Data Science | VoidX Academy

6. Data Visualization Systems

Module 06: Visualization

Matplotlib, Seaborn, Plotly, and Dashboard Design

A visualization that confuses its audience is worse than no visualization at all. Data visualization is not about making charts — it is about making data argue clearly for a specific interpretation. This module covers the complete visualization toolkit from production-grade static plots to interactive dashboards, with emphasis on the design principles that separate analysis from storytelling.
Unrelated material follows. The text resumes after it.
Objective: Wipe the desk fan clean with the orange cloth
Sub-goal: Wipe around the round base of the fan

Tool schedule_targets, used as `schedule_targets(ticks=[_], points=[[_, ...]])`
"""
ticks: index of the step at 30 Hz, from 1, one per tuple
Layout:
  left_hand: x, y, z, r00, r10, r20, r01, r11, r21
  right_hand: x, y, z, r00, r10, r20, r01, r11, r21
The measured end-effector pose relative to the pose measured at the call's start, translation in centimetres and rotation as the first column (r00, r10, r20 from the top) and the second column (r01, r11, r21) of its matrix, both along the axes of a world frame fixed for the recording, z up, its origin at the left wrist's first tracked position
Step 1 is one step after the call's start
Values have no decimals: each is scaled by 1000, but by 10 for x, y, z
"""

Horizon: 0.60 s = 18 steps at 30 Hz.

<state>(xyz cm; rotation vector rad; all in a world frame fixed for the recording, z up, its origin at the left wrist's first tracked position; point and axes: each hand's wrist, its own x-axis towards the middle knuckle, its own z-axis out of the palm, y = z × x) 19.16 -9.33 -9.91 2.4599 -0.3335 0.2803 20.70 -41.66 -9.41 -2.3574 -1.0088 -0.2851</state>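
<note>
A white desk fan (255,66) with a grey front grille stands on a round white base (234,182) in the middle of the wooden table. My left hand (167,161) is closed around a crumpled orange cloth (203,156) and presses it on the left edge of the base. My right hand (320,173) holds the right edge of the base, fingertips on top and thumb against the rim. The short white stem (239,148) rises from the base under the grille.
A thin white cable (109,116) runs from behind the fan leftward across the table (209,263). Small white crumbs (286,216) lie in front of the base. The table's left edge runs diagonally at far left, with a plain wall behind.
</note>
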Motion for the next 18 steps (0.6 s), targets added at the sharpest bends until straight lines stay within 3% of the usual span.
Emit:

📊 The Visualization Decision Framework

Every visualization choice should be driven by the question you're answering:

Distribution: Histogram, KDE plot, box plot, violin plot — what does the spread look like?
Comparison: Bar chart, grouped bar, dot plot — how do values differ across categories?
Relationship: Scatter plot, bubble chart, heat map — how do two variables co-vary?
Composition: Stacked bar, area chart, treemap — how do parts contribute to the whole?
Trend over time: Line chart, area chart, candlestick — how does a value change through time?

🎨 Production-Quality Static Plots

import matplotlib.pyplot as plt
import seaborn as sns
import pandas as pd
import numpy as np

# Professional style configuration
plt.rcParams.update({
    'figure.dpi': 150,
    'figure.facecolor': 'white',
    'font.family': 'DejaVu Sans',
    'font.size': 11,
    'axes.spines.top': False,
    'axes.spines.right': False,
    'axes.grid': True,
    'grid.alpha': 0.3,
    'axes.titlesize': 14,
    'axes.titleweight': 'bold',
})
sns.set_palette('husl', 8)

df = pd.read_csv('sales_data.csv', parse_dates=['date'])

# Figure 1: Multi-panel EDA dashboard
fig, axes = plt.subplots(2, 3, figsize=(16, 10))
fig.suptitle('Sales Performance Dashboard — Q1 2024', fontsize=18, fontweight='bold', y=1.02)

# Panel 1: Revenue distribution
sns.histplot(df['revenue'], kde=True, ax=axes[0,0], color='steelblue', bins=40)
axes[0,0].axvline(df['revenue'].median(), color='red', linestyle='--', label=f'Median: ${df["revenue"].median():,.0f}')
axes[0,0].set_title('Revenue Distribution')
axes[0,0].legend()

# Panel 2: Revenue by region (with sample sizes)
region_stats = df.groupby('region').agg(mean=('revenue','mean'), count=('revenue','size')).reset_index()
bars = axes[0,1].bar(region_stats['region'], region_stats['mean'],
                     color=sns.color_palette('husl', len(region_stats)))
# Add count labels on bars
for bar, (_, row) in zip(bars, region_stats.iterrows()):
    axes[0,1].text(bar.get_x() + bar.get_width()/2, bar.get_height() + 50,
                   f'n={int(row["count"])}', ha='center', va='bottom', fontsize=9)
axes[0,1].set_title('Average Revenue by Region')
axes[0,1].set_ylabel('Average Revenue ($)')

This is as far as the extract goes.